Abstract
We reviewed all research articles in 10 recent volumes of the Journal of Applied Behavior Analysis (JABA): Vol. 28(3), 1995, through Vol. 38(2), 2005. Continuous recording was used in the majority (55%) of the 168 articles reporting data on free-operant human behaviors. Three methods for reporting interobserver agreement (exact agreement, block-by-block agreement, and time-window analysis) were employed in more than 10 of the articles that reported continuous recording.
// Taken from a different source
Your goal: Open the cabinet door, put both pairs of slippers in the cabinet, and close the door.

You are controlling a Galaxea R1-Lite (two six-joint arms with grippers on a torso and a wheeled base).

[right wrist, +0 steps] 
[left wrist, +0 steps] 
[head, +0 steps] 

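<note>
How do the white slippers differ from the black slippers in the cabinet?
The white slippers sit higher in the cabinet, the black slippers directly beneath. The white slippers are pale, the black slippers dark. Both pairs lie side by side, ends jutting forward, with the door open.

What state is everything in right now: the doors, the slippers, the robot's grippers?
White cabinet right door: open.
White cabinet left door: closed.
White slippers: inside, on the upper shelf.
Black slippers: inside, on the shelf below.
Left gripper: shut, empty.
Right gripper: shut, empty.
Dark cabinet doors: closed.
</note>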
Having identified these currently popular agreement computation algorithms, we explain them to assist researchers, software writers, and other consumers of JABA articles.
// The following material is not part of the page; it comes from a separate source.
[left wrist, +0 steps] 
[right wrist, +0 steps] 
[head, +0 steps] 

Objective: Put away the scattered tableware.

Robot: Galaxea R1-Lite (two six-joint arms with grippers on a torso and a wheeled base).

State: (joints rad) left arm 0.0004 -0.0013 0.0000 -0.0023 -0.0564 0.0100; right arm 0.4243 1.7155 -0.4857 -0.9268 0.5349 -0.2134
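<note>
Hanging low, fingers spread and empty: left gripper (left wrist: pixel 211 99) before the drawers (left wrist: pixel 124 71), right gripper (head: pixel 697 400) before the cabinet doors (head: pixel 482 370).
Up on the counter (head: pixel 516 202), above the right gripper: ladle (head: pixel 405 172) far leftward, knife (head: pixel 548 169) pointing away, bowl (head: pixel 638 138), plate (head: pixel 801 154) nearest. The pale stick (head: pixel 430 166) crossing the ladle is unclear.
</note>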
Keywords: computers, continuous recording, interobserver agreement, observational data, recording and measurement
It has been over 30 years since Kelly's (1977) initial review of data-collection and interobserver agreement methods in the Journal of Applied Behavior Analysis (JABA). Kelly found that the majority (76%) of research articles published from 1968 to 1975 used pencil-and-paper methods for discontinuous recording of behavioral observations (e.g., interval recording and time sampling). Following Kelly's review, there have been a series of investigations of the merits of various methods of data collection in JABA, including bias of interval recording and random error of time sampling (e.g., Powell, Martindale, & Kulp, 1975) and problems with interobserver agreement (e.g., Repp, Deitz, Boles, Deitz, & Repp, 1976).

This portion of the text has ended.